● **ASSIGNMENT**
Please return every line of the records below that contains the word "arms".

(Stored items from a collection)
>>
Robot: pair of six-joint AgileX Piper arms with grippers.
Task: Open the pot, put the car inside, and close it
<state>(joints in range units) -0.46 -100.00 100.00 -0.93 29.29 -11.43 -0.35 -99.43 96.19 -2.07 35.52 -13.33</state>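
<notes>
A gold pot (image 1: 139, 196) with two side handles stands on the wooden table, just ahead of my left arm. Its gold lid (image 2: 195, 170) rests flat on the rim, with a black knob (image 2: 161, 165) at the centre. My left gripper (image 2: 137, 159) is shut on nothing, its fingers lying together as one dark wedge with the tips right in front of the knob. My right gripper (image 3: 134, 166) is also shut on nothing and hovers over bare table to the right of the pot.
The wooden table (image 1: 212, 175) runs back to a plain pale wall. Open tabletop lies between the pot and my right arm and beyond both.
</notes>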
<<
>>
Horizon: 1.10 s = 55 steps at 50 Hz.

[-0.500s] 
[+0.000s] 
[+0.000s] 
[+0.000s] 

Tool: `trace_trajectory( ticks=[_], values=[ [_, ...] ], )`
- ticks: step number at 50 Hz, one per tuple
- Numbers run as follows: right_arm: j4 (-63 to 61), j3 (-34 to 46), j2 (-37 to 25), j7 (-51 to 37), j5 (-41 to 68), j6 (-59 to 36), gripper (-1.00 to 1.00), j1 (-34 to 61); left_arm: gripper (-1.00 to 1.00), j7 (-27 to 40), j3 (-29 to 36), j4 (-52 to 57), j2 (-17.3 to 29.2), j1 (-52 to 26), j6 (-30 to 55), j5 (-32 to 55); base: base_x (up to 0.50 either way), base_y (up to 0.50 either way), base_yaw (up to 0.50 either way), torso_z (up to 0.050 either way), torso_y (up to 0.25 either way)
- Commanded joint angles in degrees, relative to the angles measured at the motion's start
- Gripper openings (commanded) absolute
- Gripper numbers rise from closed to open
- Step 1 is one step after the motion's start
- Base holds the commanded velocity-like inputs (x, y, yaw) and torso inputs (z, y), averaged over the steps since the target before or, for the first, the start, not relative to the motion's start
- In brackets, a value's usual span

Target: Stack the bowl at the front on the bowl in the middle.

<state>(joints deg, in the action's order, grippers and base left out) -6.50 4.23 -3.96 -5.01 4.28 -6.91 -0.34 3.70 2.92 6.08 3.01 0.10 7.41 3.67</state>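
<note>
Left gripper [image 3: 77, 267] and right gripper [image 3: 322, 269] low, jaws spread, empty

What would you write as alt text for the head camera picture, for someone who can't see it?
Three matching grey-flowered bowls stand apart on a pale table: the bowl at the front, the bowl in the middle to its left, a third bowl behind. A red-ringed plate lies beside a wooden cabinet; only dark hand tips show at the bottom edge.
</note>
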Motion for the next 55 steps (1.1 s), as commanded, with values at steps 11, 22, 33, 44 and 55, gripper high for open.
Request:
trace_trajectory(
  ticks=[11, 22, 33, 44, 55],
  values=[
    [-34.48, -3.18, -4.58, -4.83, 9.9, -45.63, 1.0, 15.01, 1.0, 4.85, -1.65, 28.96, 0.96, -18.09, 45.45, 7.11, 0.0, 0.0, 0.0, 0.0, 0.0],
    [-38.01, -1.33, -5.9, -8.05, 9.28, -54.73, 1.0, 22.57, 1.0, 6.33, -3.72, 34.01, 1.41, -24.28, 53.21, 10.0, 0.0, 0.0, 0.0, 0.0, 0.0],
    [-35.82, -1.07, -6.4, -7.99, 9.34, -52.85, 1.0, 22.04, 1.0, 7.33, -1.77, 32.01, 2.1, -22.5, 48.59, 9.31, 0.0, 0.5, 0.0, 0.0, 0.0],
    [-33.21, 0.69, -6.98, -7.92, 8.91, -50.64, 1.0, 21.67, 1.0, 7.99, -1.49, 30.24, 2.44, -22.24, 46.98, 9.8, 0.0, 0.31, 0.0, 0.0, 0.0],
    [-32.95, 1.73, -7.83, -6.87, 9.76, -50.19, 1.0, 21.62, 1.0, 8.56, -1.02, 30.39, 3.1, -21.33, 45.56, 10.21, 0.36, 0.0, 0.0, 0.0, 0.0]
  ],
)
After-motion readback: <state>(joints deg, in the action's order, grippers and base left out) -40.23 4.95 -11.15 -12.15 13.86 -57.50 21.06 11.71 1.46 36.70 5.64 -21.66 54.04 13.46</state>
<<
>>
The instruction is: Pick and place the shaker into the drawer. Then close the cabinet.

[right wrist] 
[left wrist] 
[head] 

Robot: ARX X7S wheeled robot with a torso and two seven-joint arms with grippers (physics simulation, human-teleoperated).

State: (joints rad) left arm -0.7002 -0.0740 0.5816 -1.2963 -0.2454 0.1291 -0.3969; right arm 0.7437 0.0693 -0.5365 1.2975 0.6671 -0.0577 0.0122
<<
● **TASK SOLUTION**
Robot: pair of six-joint AgileX Piper arms with grippers.
Robot: ARX X7S wheeled robot with a torso and two seven-joint arms with grippers (physics simulation, human-teleoperated).

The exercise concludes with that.